▸ **DATA EXCERPTS**:
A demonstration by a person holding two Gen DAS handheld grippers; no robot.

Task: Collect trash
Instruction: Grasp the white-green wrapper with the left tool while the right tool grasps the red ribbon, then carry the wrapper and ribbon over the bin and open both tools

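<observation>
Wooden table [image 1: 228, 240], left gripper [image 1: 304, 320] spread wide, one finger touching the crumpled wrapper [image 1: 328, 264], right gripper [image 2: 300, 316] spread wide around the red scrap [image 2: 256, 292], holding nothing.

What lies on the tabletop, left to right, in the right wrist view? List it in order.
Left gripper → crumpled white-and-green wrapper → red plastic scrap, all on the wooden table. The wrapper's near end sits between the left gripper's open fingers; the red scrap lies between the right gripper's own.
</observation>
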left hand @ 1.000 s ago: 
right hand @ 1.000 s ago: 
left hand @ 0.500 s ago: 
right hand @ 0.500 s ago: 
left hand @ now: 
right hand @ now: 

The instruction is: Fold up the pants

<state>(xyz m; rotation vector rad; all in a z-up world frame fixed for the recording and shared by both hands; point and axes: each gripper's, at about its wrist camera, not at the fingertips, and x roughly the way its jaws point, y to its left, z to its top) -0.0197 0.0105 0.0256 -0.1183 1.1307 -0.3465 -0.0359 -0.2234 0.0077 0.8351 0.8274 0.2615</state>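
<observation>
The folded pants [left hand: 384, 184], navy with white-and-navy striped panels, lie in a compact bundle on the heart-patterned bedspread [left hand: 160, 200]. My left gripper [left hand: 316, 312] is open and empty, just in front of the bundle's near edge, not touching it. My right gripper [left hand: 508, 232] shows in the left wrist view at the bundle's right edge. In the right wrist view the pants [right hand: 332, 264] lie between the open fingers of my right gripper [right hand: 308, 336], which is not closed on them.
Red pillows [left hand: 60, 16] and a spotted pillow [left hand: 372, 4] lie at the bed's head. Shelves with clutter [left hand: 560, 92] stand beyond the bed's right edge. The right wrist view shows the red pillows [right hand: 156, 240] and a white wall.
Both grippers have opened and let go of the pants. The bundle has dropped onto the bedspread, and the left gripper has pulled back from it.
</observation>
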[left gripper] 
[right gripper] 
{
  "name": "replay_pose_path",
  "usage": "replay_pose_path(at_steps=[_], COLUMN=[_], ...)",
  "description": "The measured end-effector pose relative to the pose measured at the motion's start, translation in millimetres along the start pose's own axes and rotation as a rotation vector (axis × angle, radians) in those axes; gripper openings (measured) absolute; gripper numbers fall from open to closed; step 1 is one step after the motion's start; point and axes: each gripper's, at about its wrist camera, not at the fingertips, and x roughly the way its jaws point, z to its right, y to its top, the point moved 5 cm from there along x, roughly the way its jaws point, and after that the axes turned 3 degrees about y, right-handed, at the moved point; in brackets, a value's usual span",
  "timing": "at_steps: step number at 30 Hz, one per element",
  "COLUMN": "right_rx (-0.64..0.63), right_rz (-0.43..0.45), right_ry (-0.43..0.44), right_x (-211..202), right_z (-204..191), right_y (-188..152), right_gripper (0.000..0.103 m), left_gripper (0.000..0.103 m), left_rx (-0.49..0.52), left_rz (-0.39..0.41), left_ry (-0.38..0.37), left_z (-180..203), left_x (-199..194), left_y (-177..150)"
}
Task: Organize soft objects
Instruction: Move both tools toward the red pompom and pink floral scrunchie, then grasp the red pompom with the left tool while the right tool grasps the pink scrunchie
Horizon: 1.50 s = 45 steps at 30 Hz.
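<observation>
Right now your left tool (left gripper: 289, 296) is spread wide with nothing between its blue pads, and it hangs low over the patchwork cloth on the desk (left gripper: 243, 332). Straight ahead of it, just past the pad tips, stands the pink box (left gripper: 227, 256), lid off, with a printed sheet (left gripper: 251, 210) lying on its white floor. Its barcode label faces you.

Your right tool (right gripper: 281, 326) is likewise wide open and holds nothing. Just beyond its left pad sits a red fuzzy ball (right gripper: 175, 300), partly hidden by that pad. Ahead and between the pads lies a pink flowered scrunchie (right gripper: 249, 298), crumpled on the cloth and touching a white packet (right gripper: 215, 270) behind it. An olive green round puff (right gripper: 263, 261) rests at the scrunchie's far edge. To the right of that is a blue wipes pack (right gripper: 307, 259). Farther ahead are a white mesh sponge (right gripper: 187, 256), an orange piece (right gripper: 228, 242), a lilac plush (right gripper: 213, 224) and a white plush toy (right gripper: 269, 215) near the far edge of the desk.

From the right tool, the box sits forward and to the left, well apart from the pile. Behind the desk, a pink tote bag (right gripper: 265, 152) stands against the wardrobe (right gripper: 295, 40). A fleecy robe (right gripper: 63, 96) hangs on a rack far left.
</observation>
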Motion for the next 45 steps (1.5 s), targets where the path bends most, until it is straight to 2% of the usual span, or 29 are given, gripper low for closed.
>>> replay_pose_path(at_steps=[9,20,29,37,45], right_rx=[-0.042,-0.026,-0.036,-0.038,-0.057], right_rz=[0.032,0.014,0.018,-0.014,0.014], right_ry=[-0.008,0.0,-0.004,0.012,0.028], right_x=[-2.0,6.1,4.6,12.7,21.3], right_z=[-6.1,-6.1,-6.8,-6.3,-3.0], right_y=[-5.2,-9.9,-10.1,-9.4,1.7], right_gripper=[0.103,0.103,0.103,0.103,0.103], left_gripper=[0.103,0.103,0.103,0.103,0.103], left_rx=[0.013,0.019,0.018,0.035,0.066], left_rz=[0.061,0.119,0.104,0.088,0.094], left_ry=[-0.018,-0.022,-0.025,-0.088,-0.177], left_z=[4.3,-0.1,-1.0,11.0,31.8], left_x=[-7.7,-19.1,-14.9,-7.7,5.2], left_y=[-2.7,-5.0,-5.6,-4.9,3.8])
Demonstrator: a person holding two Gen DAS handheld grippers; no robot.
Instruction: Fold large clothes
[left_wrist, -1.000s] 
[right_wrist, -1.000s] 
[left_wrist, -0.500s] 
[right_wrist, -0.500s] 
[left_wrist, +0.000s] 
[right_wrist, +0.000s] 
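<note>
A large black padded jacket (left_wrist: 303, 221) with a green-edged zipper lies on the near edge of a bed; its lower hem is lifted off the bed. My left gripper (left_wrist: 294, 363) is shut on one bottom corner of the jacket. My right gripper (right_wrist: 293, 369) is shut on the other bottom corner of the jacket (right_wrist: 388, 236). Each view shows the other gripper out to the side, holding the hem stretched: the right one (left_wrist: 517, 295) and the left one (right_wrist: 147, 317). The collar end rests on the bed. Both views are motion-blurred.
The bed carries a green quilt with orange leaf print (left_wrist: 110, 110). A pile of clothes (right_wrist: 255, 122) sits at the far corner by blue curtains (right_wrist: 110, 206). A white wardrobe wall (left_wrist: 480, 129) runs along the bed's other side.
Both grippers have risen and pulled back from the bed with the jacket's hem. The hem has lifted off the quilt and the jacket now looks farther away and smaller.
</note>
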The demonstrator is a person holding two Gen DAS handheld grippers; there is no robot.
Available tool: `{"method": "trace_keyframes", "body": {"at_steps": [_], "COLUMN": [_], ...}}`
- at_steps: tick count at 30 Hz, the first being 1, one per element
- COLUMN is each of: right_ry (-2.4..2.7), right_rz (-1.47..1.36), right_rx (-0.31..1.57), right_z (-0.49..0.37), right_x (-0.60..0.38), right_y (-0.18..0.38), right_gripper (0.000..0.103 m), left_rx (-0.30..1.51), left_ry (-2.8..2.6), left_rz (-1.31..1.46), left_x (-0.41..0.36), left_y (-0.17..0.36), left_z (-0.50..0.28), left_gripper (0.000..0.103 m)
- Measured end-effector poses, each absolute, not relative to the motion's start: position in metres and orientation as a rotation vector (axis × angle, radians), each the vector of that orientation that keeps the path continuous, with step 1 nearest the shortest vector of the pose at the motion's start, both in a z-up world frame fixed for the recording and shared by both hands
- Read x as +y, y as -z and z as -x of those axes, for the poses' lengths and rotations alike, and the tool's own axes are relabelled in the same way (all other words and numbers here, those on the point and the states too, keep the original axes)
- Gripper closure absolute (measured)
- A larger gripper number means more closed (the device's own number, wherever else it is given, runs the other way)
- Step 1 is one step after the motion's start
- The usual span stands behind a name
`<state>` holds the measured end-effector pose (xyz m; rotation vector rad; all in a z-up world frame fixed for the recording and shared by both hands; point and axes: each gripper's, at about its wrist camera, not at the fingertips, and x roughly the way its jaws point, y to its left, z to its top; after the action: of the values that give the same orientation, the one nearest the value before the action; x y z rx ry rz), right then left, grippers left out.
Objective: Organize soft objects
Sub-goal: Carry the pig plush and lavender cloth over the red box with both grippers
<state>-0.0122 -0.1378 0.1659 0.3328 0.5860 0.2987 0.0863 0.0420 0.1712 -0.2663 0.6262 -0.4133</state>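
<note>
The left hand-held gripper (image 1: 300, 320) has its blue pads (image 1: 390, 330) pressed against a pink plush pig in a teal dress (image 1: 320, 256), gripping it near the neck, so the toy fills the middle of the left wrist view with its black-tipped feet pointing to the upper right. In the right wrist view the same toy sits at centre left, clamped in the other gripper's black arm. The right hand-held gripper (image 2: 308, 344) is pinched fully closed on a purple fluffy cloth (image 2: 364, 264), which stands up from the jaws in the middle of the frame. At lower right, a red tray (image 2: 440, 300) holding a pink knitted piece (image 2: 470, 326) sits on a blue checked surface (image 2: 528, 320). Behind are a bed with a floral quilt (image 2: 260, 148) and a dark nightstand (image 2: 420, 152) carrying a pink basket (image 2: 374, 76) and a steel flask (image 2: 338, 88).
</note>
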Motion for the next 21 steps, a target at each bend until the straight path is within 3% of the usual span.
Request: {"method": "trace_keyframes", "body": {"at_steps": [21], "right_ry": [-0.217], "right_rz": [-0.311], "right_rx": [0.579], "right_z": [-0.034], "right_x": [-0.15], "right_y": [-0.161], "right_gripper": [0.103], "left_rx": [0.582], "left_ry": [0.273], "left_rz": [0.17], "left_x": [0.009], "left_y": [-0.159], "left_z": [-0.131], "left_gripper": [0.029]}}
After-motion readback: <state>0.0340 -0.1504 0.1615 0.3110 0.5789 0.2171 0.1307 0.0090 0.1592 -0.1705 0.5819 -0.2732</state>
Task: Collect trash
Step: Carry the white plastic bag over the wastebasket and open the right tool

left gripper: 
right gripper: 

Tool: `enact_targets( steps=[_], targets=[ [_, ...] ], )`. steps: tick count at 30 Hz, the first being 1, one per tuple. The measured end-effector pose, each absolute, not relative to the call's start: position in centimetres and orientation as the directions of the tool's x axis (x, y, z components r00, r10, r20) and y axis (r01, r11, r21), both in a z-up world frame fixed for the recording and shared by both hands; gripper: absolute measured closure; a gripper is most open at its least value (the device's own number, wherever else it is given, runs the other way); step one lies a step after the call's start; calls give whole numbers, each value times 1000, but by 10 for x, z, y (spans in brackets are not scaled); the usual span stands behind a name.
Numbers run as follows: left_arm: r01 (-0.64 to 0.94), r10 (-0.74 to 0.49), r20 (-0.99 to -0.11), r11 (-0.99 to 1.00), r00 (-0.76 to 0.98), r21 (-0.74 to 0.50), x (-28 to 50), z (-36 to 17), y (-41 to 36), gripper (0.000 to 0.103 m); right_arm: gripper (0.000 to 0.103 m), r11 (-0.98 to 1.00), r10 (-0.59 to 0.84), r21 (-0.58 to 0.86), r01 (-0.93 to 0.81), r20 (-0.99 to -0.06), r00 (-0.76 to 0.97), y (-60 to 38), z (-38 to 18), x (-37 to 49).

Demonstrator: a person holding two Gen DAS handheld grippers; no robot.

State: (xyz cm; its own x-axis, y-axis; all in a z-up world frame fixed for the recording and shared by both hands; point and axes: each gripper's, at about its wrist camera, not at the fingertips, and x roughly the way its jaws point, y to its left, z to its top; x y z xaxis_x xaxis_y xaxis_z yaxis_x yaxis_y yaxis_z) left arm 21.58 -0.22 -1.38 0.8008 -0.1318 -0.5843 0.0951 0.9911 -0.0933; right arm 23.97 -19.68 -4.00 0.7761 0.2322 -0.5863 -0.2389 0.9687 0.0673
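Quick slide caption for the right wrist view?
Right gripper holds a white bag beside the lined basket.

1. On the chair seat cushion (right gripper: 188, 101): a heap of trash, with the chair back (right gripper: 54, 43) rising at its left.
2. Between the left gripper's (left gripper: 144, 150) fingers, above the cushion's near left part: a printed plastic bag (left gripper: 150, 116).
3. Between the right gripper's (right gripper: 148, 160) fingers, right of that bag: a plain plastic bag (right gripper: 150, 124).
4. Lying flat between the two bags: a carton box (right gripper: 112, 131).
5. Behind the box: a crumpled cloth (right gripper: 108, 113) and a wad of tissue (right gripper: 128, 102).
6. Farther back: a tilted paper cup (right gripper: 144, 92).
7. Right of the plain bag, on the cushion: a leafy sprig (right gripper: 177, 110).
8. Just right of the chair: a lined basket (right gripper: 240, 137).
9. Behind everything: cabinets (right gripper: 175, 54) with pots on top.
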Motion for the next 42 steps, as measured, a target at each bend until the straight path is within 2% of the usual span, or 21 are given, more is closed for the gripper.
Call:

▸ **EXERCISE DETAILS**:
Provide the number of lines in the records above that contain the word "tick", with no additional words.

▸ **RESULT FOR THIS EXERCISE**:
2